Quando identificada com a noção de afetividade, que corresponde a um momento psicogenético um pouco mais tardio, com componentes mais psíquicos e menos orgânicos, a questão central passa a ser a das suas relações com o desenvolvimento da inteligência.

Na trama apertada da psicogenética walloniana, entre as duas (afetividade e inteligência) existe elaboração recíproca: as conquistas do plano afetivo são utilizadas no plano cognitivo e vice-versa, numa marcha cujo ponto de partida e de chegada é a construção das personalidades.

Desta forma, o grande desafio posto à ação educativa é a compreensão de que existe uma evolução também na história da afetividade. Idéia familiar no que se refere à inteligência, ela é praticamente inexistente quando o assunto é afetividade: o similar mais próximo é a concepção psicanalítica do amadurecimento da libido.

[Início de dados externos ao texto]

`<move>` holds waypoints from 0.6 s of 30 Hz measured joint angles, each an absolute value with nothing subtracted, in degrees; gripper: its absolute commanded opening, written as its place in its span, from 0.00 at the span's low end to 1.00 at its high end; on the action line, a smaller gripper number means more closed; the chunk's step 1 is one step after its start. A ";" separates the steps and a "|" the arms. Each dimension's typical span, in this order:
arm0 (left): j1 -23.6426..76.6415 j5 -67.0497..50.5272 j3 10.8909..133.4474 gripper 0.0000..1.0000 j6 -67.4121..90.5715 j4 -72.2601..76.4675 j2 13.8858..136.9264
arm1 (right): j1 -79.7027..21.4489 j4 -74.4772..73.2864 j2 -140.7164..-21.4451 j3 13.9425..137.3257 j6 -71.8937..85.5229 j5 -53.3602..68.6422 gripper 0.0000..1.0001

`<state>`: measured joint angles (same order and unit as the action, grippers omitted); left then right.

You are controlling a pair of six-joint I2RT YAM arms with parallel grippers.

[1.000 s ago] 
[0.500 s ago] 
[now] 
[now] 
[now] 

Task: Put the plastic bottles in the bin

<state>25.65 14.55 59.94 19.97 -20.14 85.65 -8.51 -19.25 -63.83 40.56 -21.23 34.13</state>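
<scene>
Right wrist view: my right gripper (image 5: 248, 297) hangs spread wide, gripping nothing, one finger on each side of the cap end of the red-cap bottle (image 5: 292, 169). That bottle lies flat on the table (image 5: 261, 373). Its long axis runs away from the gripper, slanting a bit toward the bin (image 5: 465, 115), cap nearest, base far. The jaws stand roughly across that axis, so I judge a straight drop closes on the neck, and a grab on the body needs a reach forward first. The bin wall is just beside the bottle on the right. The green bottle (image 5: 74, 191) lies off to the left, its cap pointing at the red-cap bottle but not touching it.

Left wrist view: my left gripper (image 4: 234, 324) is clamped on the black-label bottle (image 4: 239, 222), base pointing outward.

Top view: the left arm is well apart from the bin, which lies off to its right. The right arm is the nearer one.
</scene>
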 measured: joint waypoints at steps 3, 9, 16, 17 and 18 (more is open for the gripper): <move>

Aqui, porém, se trata de mudanças íntimas na expressão e nas exigências afetivas. No início, a afetividade, ainda confundida com emocionalidade, se manifesta e é alimentada exclusivamente de forma epidérmica, tônico-postural: o toque (o "diálogo tônico"), as modulações da voz, as trocas de olhares. O canal exclusivo para tais trocas é o corpo: é impossível alimentar afetivamente à distância. Tais recursos são fortíssimos: um olhar encorajador pode estimular a atividade exploratória de um bebê que engatinha e, assim, repercutir diretamente no seu nível de elaboração da realidade.

Com o advento da função simbólica que garante formas de preservação dos objetos ausentes, a afetividade se enriquece com novos canais de expressão. Não mais restrita à troca dos corpos, ela agora pode ser nutrida através de todas as possibilidades de expressão que servem também à atividade cognitiva. Se a inteligência se confundia com afetividade na etapa anterior, de agora em diante esta última vai se "cognitivizar", se for permitida tal expressão. Formas cognitivas de demonstrar afeição surgem: o ajuste fino da tarefa às possibilidades do aprendiz, a atenção dedicada a ele. É corriqueira a observação de como a utilização inicial da escrita serve diretamente à função afetiva: declarações de amor e ódio povoam os textos da correspondência do alfabetizando.

A função categorial modificará ainda mais substancialmente as exigências da troca afetiva: noções de justiça e igualdade, as demandas de respeito de uma personalidade agora diferenciada, poderão, quando não atendidas, despertar o sentimento de ser mal-amado. As manifestações epidérmicas da "afetividade da lambida" se fazem substituir por outras, de natureza cognitiva, tais como respeito e reciprocidade. Esta mudança tão freqüentemente desapercebida por pais e educadores está na raiz de boa parte dos conflitos da adolescência.

A grande lição da psicogenética walloniana refere-se à necessidade do refinamento nas trocas afetivas; a elaboração cognitiva da emocionalidade do próprio educador, o ajuste das formas de intercâmbio, tudo isto são exigências da própria afetividade em sua marcha evolutiva, que é essencialmente integradora.